** Opening Stored data block **

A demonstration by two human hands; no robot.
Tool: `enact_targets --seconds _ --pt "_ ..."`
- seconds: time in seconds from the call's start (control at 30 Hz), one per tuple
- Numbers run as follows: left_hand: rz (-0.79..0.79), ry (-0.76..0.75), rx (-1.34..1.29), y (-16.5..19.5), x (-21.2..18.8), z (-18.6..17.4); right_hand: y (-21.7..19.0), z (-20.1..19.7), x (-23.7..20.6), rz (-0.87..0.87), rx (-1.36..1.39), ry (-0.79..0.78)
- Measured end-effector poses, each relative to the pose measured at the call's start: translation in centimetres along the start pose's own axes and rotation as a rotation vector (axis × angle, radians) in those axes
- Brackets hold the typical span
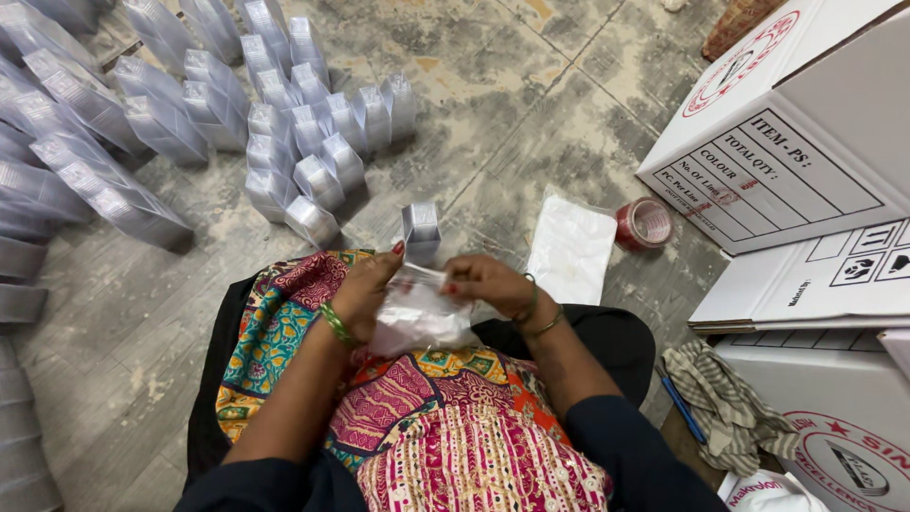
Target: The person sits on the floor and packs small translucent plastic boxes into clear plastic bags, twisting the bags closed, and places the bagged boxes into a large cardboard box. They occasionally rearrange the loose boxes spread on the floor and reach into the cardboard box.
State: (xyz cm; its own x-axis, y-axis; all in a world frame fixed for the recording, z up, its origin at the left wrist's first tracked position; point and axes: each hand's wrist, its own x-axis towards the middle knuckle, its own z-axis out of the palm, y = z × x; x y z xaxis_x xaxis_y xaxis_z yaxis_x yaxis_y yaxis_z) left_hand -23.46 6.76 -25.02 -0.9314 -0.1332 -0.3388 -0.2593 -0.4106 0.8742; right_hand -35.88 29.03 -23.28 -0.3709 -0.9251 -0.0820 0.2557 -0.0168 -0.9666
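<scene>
Head view, left hand: the left hand (365,289) is over the lap, fingers curled and pinched shut on the left edge of a small clear plastic bag (417,318).
Head view, right hand: the right hand (488,283) meets it from the other side, fingers closed on the bag's top edge, thumb and forefinger nipping the rim.
Head view, the bag: held between both hands just above the patterned cloth (379,398) on the lap; it looks crumpled and whitish, and what is inside cannot be made out.
Head view, nearest packed piece: one small clear box (421,230) stands upright on the floor (531,85) just beyond the hands, apart from the rest.
Head view, finished lot: many like clear boxes (303,142) stand in rows on the floor further out, and longer stacks (85,133) fill the left side.
Head view, supplies: a flat pile of white bags (571,248) lies on the floor to the right of the hands, with a roll of red tape (644,224) just beside it.
Head view, cartons: white cardboard cartons (787,142) stand at the right, a checked rag (725,403) and a blue pen (681,408) near them.
How far along: judging by the rows, a large share is already done; the bag in hand is not yet finished, and the pile of white bags suggests more remain.
</scene>
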Motion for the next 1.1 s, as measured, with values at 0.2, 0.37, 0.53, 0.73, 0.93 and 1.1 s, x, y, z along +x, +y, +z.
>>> enact_targets --seconds 0.2,0.37,0.53,0.73,0.93,1.1 --pt "0.312 -0.129 -0.161 1.2 6.7 -2.9 1.6 -4.2 6.5 -0.048 0.214 0.508" --pt "0.187 0.494 0.222 -2.9 11.5 -2.5 7.3 -3.9 11.7 0.045 -0.134 0.854" --pt "0.143 0.675 0.796 -6.8 10.8 -2.4 11.1 -4.3 10.5 0.354 -0.369 0.81" --pt "0.024 0.549 0.874 -6.5 10.9 -1.9 6.0 -9.3 15.9 0.157 -0.554 0.734" --pt "-0.054 0.475 0.958 -7.1 11.0 -1.9 -1.4 -12.8 26.6 -0.364 -0.846 0.5" --pt "-0.036 0.467 0.962 -7.6 11.2 -2.3 -2.5 -14.0 30.3 -0.119 -0.96 0.365"
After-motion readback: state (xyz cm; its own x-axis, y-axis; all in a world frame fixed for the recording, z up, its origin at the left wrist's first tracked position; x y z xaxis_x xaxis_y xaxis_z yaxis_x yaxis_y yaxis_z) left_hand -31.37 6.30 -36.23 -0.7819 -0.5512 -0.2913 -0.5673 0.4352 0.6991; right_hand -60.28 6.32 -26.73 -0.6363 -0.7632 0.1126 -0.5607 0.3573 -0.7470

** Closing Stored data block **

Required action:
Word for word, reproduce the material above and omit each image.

The completed task:
A demonstration by two human hands; no robot.
Tool: `enact_targets --seconds _ --pt "_ ..."`
- seconds: time in seconds from the call's start (control at 30 Hz), one per tuple
- Numbers run as follows: left_hand: rz (-0.79..0.79), ry (-0.76..0.75), rx (-1.34..1.29), y (-16.5..19.5), x (-21.2..18.8), z (-18.6..17.4); right_hand: y (-21.7..19.0), z (-20.1..19.7), x (-23.7..20.6), rz (-0.87..0.87), rx (-1.36..1.39), ry (-0.79..0.78)
- Measured end-effector poses, each relative to the pose measured at the call's start: translation in centimetres along the start pose's own axes and rotation as a rotation vector (axis × angle, radians) in those axes
- Brackets hold the typical span
Target: The person sits on the floor and packs small translucent plastic boxes into clear plastic bags, twisting the bags closed, and places the bagged boxes into a large cardboard box. They occasionally rearrange the loose boxes spread on the floor and reach into the cardboard box.
State: (xyz cm; its own x-axis, y-axis; all in a world frame fixed for the recording, z up, its origin at the left wrist's first tracked position; point and axes: each hand's wrist, its own x-axis towards the middle knuckle, its own z-axis out of the palm, y = z × x; x y z xaxis_x xaxis_y xaxis_z yaxis_x yaxis_y yaxis_z) left_hand -23.46 6.76 -25.02 -0.9314 -0.1332 -0.3388 -0.2593 -0.4106 0.8742; right_hand -35.88 29.03 -23.28 -0.3709 -0.9251 -0.0820 0.2557 -0.0168 -0.9666
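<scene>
Head view, left hand: the left hand (365,289) is over the lap, fingers curled and pinched shut on the left edge of a small clear plastic bag (417,318).
Head view, right hand: the right hand (488,283) meets it from the other side, fingers closed on the bag's top edge, thumb and forefinger nipping the rim.
Head view, the bag: held between both hands just above the patterned cloth (379,398) on the lap; it looks crumpled and whitish, and what is inside cannot be made out.
Head view, nearest packed piece: one small clear box (421,230) stands upright on the floor (531,85) just beyond the hands, apart from the rest.
Head view, finished lot: many like clear boxes (303,142) stand in rows on the floor further out, and longer stacks (85,133) fill the left side.
Head view, supplies: a flat pile of white bags (571,248) lies on the floor to the right of the hands, with a roll of red tape (644,224) just beside it.
Head view, cartons: white cardboard cartons (787,142) stand at the right, a checked rag (725,403) and a blue pen (681,408) near them.
How far along: judging by the rows, a large share is already done; the bag in hand is not yet finished, and the pile of white bags suggests more remain.
</scene>
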Motion for the next 1.1 s, as measured, with values at 0.2, 0.37, 0.53, 0.73, 0.93 and 1.1 s, x, y, z along +x, +y, +z.
>>> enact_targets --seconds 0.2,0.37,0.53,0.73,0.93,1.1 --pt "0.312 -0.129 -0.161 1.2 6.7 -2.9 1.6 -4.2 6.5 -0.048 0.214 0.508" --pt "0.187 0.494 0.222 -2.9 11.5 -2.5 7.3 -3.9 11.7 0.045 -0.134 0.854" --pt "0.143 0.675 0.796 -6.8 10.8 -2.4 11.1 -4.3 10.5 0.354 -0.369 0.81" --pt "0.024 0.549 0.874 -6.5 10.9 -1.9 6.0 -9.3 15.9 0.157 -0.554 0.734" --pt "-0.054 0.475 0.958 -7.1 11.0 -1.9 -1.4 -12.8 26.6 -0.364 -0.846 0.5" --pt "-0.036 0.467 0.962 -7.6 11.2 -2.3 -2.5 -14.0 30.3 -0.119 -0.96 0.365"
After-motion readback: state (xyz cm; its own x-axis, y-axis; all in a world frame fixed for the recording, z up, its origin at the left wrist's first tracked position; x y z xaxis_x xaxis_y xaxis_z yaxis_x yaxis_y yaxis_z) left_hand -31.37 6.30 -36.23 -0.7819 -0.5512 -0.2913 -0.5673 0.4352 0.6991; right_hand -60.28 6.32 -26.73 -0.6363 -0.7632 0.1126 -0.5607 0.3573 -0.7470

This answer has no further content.